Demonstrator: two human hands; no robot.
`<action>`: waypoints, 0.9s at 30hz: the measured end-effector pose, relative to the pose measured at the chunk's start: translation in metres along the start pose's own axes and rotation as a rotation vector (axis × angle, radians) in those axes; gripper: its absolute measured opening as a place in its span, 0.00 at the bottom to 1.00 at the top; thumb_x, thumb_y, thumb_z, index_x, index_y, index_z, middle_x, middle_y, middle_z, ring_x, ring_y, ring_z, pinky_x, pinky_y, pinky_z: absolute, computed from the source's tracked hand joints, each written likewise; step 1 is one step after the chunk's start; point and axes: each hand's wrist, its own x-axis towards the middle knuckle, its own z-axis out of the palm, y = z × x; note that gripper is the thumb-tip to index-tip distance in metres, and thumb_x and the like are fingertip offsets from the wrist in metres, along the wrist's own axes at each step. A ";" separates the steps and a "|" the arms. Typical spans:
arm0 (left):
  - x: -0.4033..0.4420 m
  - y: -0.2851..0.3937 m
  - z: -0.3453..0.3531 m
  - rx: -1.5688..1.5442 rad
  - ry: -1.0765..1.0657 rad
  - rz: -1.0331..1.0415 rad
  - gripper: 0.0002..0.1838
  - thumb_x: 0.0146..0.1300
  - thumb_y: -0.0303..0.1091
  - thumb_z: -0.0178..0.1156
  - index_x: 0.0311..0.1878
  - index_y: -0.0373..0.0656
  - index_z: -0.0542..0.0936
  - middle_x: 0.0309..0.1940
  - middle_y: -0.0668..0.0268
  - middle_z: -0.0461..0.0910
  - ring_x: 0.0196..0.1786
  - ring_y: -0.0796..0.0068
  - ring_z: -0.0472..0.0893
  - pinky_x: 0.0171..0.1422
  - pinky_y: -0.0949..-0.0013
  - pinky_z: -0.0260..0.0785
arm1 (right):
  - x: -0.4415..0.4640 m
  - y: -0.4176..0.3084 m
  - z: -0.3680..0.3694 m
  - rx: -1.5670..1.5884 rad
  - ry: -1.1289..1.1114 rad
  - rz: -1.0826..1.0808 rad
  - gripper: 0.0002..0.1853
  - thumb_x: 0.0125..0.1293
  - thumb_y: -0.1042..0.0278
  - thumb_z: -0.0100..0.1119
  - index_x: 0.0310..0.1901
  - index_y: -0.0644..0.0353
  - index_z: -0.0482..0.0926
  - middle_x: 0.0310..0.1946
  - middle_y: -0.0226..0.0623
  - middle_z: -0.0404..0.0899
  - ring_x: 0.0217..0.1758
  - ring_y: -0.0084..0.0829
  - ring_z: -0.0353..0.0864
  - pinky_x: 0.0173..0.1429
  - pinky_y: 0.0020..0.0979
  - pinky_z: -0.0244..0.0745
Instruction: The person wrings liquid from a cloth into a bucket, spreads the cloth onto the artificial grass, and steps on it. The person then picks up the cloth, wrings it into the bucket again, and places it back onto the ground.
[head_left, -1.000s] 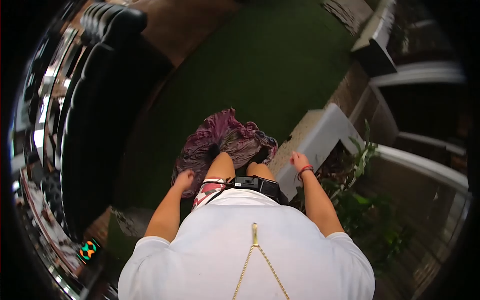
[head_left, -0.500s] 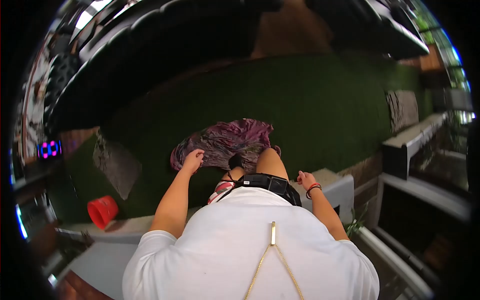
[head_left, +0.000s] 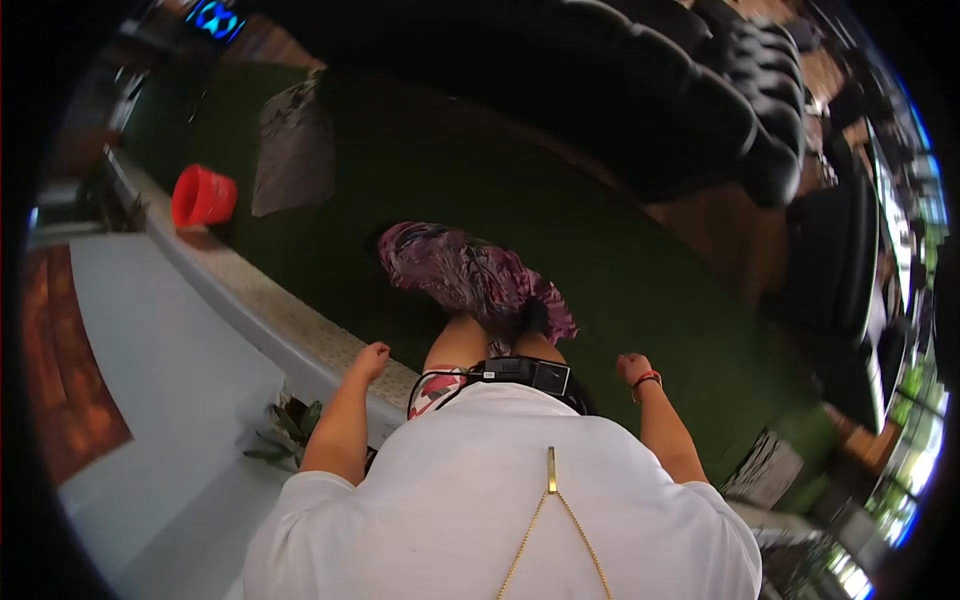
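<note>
My left hand (head_left: 372, 361) hangs low beside my hip, above the pale stone ledge, its fingers curled in, and what they hold, if anything, is too small to make out. On the other side, my right hand (head_left: 633, 368) is over the green floor with its fingers folded and a red band at the wrist; its inside is hidden. Between and beyond the hands, a crumpled purple and grey cloth (head_left: 462, 268) lies on the green floor around my feet. Neither hand touches the cloth. A black device (head_left: 527, 374) sits at my waist.
A red bucket (head_left: 204, 196) stands at the left by the stone ledge (head_left: 270, 311). Near it lies a grey mat (head_left: 294, 150). Black tufted sofas (head_left: 660, 95) curve across the back. A plant (head_left: 288, 430) grows close to my left forearm. Another mat (head_left: 765, 468) is at the lower right.
My view has swung round to the left, so the bucket, ledge and sofas appear in other places. The fingers of my left hand are more curled than half a second ago.
</note>
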 end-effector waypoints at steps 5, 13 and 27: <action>-0.047 -0.033 0.025 -0.302 -0.073 -0.267 0.13 0.54 0.36 0.53 0.40 0.42 0.77 0.32 0.58 0.78 0.34 0.65 0.79 0.40 0.66 0.70 | 0.000 -0.117 -0.008 -0.262 -0.123 -0.133 0.14 0.57 0.61 0.49 0.23 0.64 0.76 0.19 0.35 0.76 0.23 0.26 0.75 0.30 0.27 0.69; -0.014 -0.097 0.009 -0.423 0.141 -0.193 0.12 0.56 0.34 0.50 0.41 0.41 0.76 0.33 0.58 0.78 0.35 0.67 0.78 0.40 0.68 0.69 | 0.047 -0.278 0.077 -0.241 -0.258 -0.343 0.17 0.61 0.58 0.47 0.26 0.66 0.75 0.22 0.38 0.77 0.27 0.28 0.77 0.34 0.27 0.71; -0.026 -0.104 0.002 -0.837 0.303 -0.624 0.13 0.59 0.39 0.51 0.39 0.38 0.75 0.26 0.61 0.77 0.29 0.70 0.75 0.35 0.68 0.67 | 0.150 -0.414 0.079 -0.627 -0.377 -0.223 0.13 0.57 0.62 0.54 0.24 0.64 0.76 0.23 0.36 0.78 0.26 0.28 0.76 0.33 0.28 0.69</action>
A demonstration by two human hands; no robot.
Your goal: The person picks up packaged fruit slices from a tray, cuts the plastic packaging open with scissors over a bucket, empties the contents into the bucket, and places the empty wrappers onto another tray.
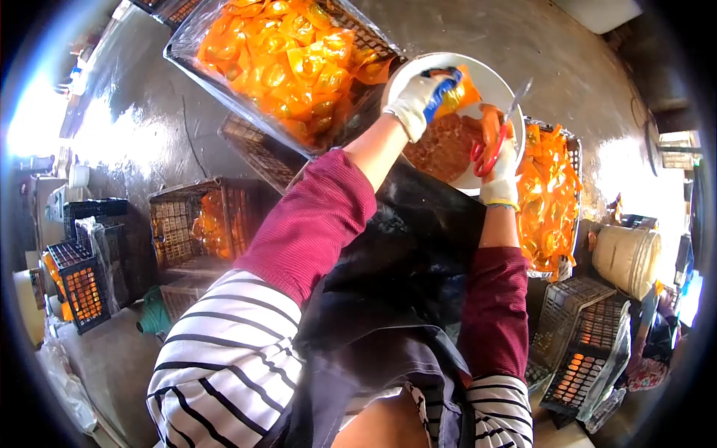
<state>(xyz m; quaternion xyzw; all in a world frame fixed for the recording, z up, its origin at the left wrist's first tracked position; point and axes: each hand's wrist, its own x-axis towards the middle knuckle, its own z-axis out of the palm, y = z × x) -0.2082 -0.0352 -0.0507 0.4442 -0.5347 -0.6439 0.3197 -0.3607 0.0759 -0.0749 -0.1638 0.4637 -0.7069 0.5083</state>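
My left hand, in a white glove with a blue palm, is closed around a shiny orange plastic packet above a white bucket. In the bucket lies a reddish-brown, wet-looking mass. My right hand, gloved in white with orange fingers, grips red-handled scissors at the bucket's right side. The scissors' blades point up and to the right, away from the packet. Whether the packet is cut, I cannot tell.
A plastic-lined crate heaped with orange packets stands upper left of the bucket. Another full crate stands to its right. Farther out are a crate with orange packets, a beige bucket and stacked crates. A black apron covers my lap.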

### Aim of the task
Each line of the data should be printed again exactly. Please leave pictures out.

### Output of the task
Demonstrator: two human hands; no robot.
`<action>`: waypoints, 0.9s at 30hz: the measured end-effector pose, relative to the pose measured at the chunk's start: translation in metres along the start pose's own axes and rotation as a rotation vector (axis × angle, radians) in those axes; gripper: its absolute measured opening as a place in its span, 0.00 at the bottom to 1.00 at the top; thumb_x, thumb_y, thumb_z, index_x, index_y, index_z, middle_x, middle_y, middle_z, ring_x, ring_y, ring_z, pinky_x, pinky_y, pinky_z: absolute, computed from the source's tracked hand joints, each written likewise; step 1 is one step after the chunk's start; point and axes: each hand's wrist, its own x-axis towards the middle knuckle, its own z-axis out of the palm, y = z × x; note that gripper is the thumb-tip to index-tip distance in metres, and thumb_x and the like are fingertip offsets from the wrist in metres, along the wrist's own axes at each step. A ";" separates the steps and a "|" the arms. Typical spans:
arm0 (left):
  - x: -0.4033..0.4420 m
  - y: -0.2851..0.3937 m
  - z: -0.3453..0.3531 m
  - rx: -1.5688..1.5442 rad
  - ry: -1.0765..1.0657 rad
  - rz: -1.0331..1.0415 rad
  - gripper: 0.0002..0.1838
  - thumb_x: 0.0146..0.1300
  - thumb_y: -0.0303..0.1091
  - thumb_z: -0.0178..0.1156
  - index_x: 0.0311..0.1878
  - index_y: -0.0373..0.0656
  - index_z: -0.0542..0.0936
  - middle_x: 0.0309..0.1940
  - middle_y: -0.0668..0.0268
  - middle_z: -0.0461..0.0910
  - ring_x: 0.0196..0.1786
  - ring_y: -0.0796..0.0068
  - ring_z: -0.0472..0.0893
  - pinky_x: 0.0171..0.1422
  - pinky_y: -0.0949..-0.0013
  - pinky_z: -0.0260..0.0785
arm1 (right):
  - x: -0.4415..0.4640 m
  - y: -0.4176..0.3084 m
  - z: -0.3680..0.3694 m
  - rx: -1.5670..1.5884 rad
  - ry: -1.1289..1.1114 rad
  - rz: -1.0826..1.0808 rad
  - gripper: 0.0002..0.1853
  - thumb_x: 0.0125..0.1293
  - thumb_y: -0.1042..0.0278
  - thumb_z: -0.0100..0.1119
  - index_x: 0.0310..0.1901
  - index_y: -0.0644..0.0353
  - index_z: -0.0482..0.0926
  - middle_x: 0.0310..0.1946
  - middle_y: -0.0226..0.0623
  - middle_z: -0.0404..0.0899
  - ring_x: 0.0217..0.1758
  - ring_y: -0.0084..0.0829
  - ring_z: -0.0353..0.0864
  - pinky_x: 0.0173..0.1429
  - pinky_y: 0.0020..0.0979
  - pinky_z: -0.0244..0.0745
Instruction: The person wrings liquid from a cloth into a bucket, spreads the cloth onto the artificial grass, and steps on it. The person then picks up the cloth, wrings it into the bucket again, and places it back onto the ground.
[head_left, -1.000s] 
[head_left, -0.500s] 
[head_left, +0.000s] 
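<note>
My left hand (head_left: 372, 361) hangs low beside my hip, above the pale stone ledge, its fingers curled in, and what they hold, if anything, is too small to make out. On the other side, my right hand (head_left: 633, 368) is over the green floor with its fingers folded and a red band at the wrist; its inside is hidden. Between and beyond the hands, a crumpled purple and grey cloth (head_left: 462, 268) lies on the green floor around my feet. Neither hand touches the cloth. A black device (head_left: 527, 374) sits at my waist.
A red bucket (head_left: 204, 196) stands at the left by the stone ledge (head_left: 270, 311). Near it lies a grey mat (head_left: 294, 150). Black tufted sofas (head_left: 660, 95) curve across the back. A plant (head_left: 288, 430) grows close to my left forearm. Another mat (head_left: 765, 468) is at the lower right.
My view has swung round to the left, so the bucket, ledge and sofas appear in other places. The fingers of my left hand are more curled than half a second ago.
</note>
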 end-effector waypoints at steps 5, 13 and 27: <action>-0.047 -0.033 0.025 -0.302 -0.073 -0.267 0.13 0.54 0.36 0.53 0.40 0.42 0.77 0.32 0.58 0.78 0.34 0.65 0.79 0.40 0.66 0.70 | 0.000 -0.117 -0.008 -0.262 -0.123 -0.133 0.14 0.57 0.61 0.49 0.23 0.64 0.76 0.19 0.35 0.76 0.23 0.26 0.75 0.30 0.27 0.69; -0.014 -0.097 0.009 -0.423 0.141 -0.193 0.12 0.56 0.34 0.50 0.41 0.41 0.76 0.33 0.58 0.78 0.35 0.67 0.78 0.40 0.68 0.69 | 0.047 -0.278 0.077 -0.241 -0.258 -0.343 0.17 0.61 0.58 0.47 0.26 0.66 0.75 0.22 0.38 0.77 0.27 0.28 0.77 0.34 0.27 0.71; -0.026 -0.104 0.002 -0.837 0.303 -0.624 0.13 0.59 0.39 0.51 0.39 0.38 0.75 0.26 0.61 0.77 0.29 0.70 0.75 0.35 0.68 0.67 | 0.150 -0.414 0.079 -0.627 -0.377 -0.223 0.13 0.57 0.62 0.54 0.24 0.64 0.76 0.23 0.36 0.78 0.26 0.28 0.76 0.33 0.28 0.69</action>
A demonstration by two human hands; no robot.
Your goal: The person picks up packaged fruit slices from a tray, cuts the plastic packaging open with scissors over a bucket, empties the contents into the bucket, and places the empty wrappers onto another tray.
<state>(xyz m; quaternion xyzw; all in a world frame fixed for the recording, z up, its origin at the left wrist's first tracked position; point and axes: each hand's wrist, its own x-axis towards the middle knuckle, its own z-axis out of the palm, y = z × x) -0.2082 -0.0352 -0.0507 0.4442 -0.5347 -0.6439 0.3197 -0.3607 0.0759 -0.0749 -0.1638 0.4637 -0.7069 0.5083</state>
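My left hand, in a white glove with a blue palm, is closed around a shiny orange plastic packet above a white bucket. In the bucket lies a reddish-brown, wet-looking mass. My right hand, gloved in white with orange fingers, grips red-handled scissors at the bucket's right side. The scissors' blades point up and to the right, away from the packet. Whether the packet is cut, I cannot tell.
A plastic-lined crate heaped with orange packets stands upper left of the bucket. Another full crate stands to its right. Farther out are a crate with orange packets, a beige bucket and stacked crates. A black apron covers my lap.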

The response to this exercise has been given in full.